From the records below, copy out exactly the lines from the one containing "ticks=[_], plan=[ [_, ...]" to the one containing "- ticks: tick", both included. Add nothing else.

» EXERCISE DATA:
◇ ◇ ◇

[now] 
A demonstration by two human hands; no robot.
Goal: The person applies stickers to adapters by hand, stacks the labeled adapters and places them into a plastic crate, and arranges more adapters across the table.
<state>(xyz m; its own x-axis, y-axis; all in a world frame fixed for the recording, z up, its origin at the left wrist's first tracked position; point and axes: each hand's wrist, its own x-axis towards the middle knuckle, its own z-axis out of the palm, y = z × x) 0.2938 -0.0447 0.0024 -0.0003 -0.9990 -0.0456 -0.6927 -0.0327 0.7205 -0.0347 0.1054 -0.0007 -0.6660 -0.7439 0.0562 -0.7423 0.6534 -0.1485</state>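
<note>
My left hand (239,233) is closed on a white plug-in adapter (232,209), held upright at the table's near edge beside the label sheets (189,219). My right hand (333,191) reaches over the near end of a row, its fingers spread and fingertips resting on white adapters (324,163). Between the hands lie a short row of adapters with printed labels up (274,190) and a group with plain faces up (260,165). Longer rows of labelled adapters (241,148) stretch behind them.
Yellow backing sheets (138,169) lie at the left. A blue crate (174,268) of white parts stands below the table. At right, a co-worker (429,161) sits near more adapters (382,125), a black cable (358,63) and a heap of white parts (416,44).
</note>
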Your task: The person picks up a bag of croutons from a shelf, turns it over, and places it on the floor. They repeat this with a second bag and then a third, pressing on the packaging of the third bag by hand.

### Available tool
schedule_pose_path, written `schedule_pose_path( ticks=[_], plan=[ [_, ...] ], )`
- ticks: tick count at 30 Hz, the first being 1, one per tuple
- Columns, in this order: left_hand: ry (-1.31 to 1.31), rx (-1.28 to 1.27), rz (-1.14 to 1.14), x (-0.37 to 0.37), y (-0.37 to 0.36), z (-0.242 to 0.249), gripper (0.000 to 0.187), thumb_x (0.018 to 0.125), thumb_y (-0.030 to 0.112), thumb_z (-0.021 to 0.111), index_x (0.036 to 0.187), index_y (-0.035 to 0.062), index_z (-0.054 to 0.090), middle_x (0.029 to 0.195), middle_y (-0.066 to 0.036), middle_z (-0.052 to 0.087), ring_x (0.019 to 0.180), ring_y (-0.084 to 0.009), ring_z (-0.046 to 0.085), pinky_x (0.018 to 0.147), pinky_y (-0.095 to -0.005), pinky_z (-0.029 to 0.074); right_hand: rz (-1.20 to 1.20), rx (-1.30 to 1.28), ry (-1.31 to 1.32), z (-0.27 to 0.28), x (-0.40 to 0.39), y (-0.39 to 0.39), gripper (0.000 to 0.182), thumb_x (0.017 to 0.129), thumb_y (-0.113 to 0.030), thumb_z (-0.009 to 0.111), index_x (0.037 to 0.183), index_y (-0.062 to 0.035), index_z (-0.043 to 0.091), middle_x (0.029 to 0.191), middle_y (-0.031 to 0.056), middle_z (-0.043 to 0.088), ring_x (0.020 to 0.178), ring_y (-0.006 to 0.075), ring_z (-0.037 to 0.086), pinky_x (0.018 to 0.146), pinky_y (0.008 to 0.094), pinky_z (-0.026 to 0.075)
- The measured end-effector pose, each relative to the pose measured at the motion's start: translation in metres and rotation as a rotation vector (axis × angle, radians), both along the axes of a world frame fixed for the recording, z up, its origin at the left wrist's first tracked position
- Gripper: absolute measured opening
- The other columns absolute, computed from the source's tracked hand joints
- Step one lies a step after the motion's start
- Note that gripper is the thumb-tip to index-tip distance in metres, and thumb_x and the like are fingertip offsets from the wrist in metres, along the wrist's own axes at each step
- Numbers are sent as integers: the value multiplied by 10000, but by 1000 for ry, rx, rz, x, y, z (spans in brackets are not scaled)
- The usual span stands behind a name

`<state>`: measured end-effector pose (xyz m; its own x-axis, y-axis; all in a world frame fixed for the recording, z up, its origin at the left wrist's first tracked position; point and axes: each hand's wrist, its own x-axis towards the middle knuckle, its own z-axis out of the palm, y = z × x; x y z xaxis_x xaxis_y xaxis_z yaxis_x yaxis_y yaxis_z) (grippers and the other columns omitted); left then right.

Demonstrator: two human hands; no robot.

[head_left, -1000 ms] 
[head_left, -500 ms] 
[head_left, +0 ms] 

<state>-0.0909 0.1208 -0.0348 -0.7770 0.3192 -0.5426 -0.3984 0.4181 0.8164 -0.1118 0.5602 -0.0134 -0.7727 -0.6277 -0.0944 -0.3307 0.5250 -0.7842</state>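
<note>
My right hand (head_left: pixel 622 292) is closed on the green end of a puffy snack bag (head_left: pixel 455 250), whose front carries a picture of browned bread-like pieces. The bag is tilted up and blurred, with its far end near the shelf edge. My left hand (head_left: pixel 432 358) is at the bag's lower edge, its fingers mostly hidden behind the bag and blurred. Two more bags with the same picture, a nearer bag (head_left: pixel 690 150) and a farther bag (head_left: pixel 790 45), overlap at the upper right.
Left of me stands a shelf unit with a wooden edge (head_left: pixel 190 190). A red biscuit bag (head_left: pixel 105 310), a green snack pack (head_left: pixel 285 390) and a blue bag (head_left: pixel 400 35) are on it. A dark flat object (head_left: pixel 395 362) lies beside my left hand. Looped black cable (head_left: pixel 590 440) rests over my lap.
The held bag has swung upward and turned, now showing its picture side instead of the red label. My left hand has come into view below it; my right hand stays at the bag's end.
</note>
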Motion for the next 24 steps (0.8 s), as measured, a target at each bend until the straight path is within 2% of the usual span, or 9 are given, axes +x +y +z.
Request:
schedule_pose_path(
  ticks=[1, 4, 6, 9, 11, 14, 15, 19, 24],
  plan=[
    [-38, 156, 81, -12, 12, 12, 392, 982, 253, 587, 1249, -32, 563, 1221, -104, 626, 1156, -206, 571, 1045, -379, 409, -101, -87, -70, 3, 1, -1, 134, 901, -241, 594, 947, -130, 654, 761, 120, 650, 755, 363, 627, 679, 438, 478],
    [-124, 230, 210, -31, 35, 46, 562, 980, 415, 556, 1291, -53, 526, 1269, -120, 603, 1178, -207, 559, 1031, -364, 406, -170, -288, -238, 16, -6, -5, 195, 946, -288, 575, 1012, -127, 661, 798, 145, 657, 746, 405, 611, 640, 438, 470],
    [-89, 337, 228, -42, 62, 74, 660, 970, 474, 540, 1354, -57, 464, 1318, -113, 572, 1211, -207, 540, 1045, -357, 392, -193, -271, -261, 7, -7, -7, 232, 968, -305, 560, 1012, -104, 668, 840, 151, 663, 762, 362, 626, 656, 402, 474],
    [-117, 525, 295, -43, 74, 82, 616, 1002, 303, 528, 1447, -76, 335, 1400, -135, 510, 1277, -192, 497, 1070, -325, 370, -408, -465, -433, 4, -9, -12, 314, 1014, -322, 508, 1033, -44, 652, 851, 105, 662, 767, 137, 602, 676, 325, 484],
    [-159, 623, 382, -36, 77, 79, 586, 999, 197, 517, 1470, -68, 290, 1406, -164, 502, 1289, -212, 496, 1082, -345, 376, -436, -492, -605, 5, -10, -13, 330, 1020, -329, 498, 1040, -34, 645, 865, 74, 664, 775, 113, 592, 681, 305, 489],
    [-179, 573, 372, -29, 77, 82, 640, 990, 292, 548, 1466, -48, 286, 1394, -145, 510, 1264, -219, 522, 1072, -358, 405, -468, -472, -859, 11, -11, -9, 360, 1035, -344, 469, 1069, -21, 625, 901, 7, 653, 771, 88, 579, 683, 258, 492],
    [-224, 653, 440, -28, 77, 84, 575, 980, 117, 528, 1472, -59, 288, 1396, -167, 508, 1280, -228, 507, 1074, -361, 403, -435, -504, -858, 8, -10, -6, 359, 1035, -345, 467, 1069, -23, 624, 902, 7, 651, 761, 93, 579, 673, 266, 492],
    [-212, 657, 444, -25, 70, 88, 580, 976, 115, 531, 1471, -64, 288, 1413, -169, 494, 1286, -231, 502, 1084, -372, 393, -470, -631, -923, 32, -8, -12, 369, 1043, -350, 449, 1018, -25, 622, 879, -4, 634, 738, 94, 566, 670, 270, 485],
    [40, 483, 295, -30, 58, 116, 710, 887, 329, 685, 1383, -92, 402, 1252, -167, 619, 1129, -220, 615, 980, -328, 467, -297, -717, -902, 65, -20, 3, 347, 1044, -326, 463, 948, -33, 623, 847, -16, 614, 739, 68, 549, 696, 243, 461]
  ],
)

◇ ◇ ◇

» EXERCISE OUTPUT:
schedule_pose_path, written `schedule_pose_path( ticks=[_], plan=[ [_, ...] ], )`
- ticks: tick count at 30 Hz, the first being 1, one per tuple

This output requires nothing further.